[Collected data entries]
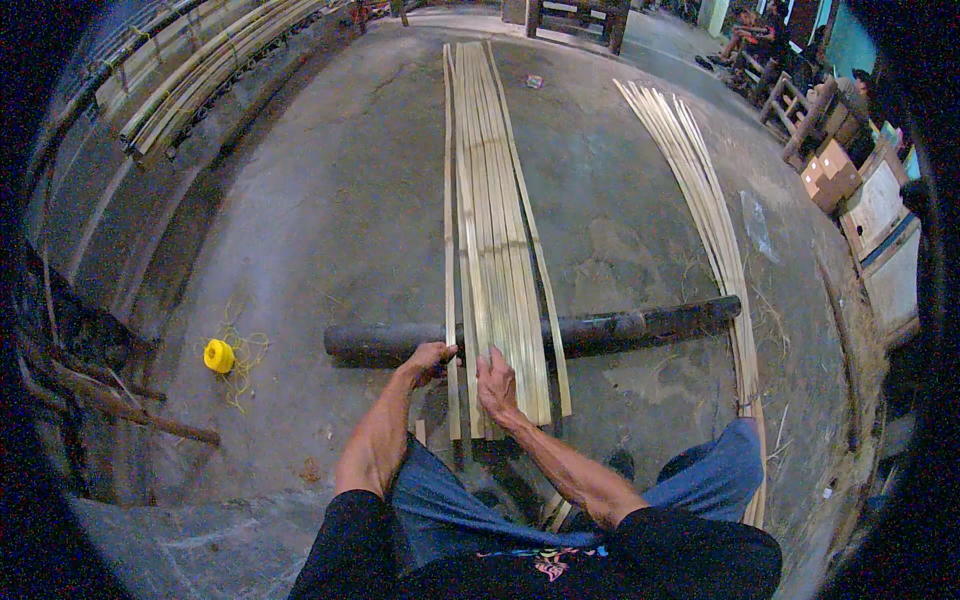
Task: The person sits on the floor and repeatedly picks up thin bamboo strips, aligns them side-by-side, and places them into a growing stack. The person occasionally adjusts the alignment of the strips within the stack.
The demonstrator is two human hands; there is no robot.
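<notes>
Slim, flat, pale strips (495,210) lie side by side across a smooth dark pole (640,323), hiding most of its middle from me. The person's left hand (430,364) curls at the edge of the leftmost strip (449,200) and the right hand (497,385) bends over the strips beside it, though I can't tell whether either grips. On the rough grey floor (330,220) a yellow roll of cord (218,356) trails tangled strands, while a blue-trousered knee (737,455) partly covers a second sheaf (716,220), fanned at its far end.
</notes>
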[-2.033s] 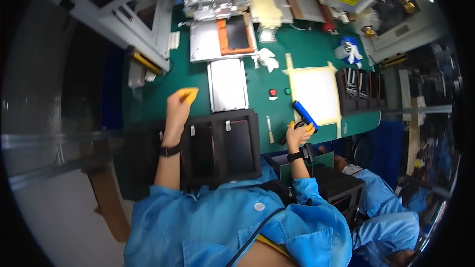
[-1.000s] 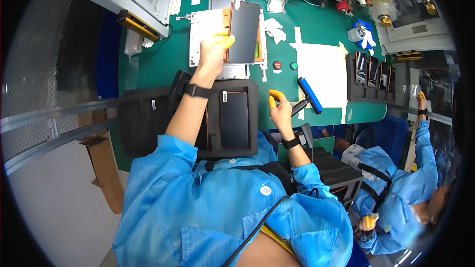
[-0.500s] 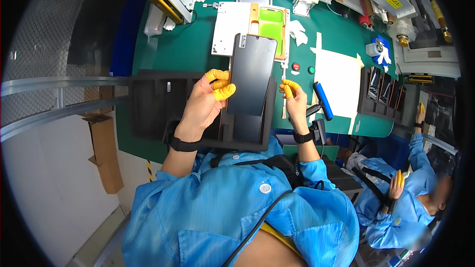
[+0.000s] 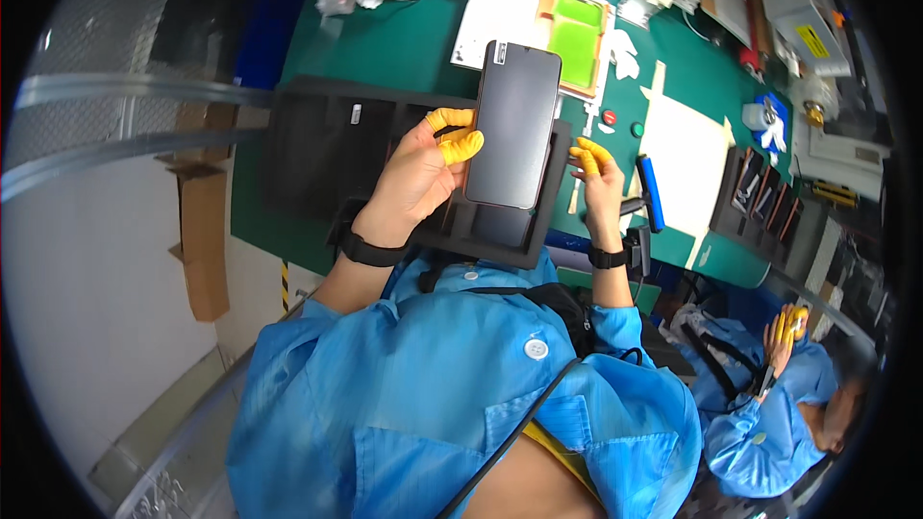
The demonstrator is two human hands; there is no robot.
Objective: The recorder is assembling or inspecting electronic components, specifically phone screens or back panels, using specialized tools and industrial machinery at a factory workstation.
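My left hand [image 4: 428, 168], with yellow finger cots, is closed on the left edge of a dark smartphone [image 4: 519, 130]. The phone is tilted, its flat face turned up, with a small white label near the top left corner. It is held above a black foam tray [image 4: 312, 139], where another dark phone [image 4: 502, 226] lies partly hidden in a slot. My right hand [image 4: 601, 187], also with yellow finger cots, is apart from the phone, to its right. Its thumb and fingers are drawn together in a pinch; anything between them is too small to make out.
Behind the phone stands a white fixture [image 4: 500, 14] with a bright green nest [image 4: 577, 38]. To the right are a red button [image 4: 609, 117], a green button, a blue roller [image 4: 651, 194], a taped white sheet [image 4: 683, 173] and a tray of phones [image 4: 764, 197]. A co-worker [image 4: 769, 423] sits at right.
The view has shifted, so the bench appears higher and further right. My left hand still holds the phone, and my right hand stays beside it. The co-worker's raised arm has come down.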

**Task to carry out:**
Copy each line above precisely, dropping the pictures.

**Task answer:**
Task: The person sits on the floor and repeatedly picks up thin bamboo strips, aligns them side-by-side, and places them into a growing stack. The person occasionally adjusts the alignment of the strips within the stack.
The demonstrator is two human hands; there is no robot.
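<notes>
Slim, flat, pale strips (495,210) lie side by side across a smooth dark pole (640,323), hiding most of its middle from me. The person's left hand (430,364) curls at the edge of the leftmost strip (449,200) and the right hand (497,385) bends over the strips beside it, though I can't tell whether either grips. On the rough grey floor (330,220) a yellow roll of cord (218,356) trails tangled strands, while a blue-trousered knee (737,455) partly covers a second sheaf (716,220), fanned at its far end.
</notes>
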[-2.033s] 
[-1.000s] 
[-0.500s] 
[+0.000s] 
The demonstrator is two human hands; there is no robot.
Objective: The recorder is assembling or inspecting electronic components, specifically phone screens or back panels, using specialized tools and industrial machinery at a factory workstation.
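My left hand [image 4: 428, 168], with yellow finger cots, is closed on the left edge of a dark smartphone [image 4: 519, 130]. The phone is tilted, its flat face turned up, with a small white label near the top left corner. It is held above a black foam tray [image 4: 312, 139], where another dark phone [image 4: 502, 226] lies partly hidden in a slot. My right hand [image 4: 601, 187], also with yellow finger cots, is apart from the phone, to its right. Its thumb and fingers are drawn together in a pinch; anything between them is too small to make out.
Behind the phone stands a white fixture [image 4: 500, 14] with a bright green nest [image 4: 577, 38]. To the right are a red button [image 4: 609, 117], a green button, a blue roller [image 4: 651, 194], a taped white sheet [image 4: 683, 173] and a tray of phones [image 4: 764, 197]. A co-worker [image 4: 769, 423] sits at right.
The view has shifted, so the bench appears higher and further right. My left hand still holds the phone, and my right hand stays beside it. The co-worker's raised arm has come down.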

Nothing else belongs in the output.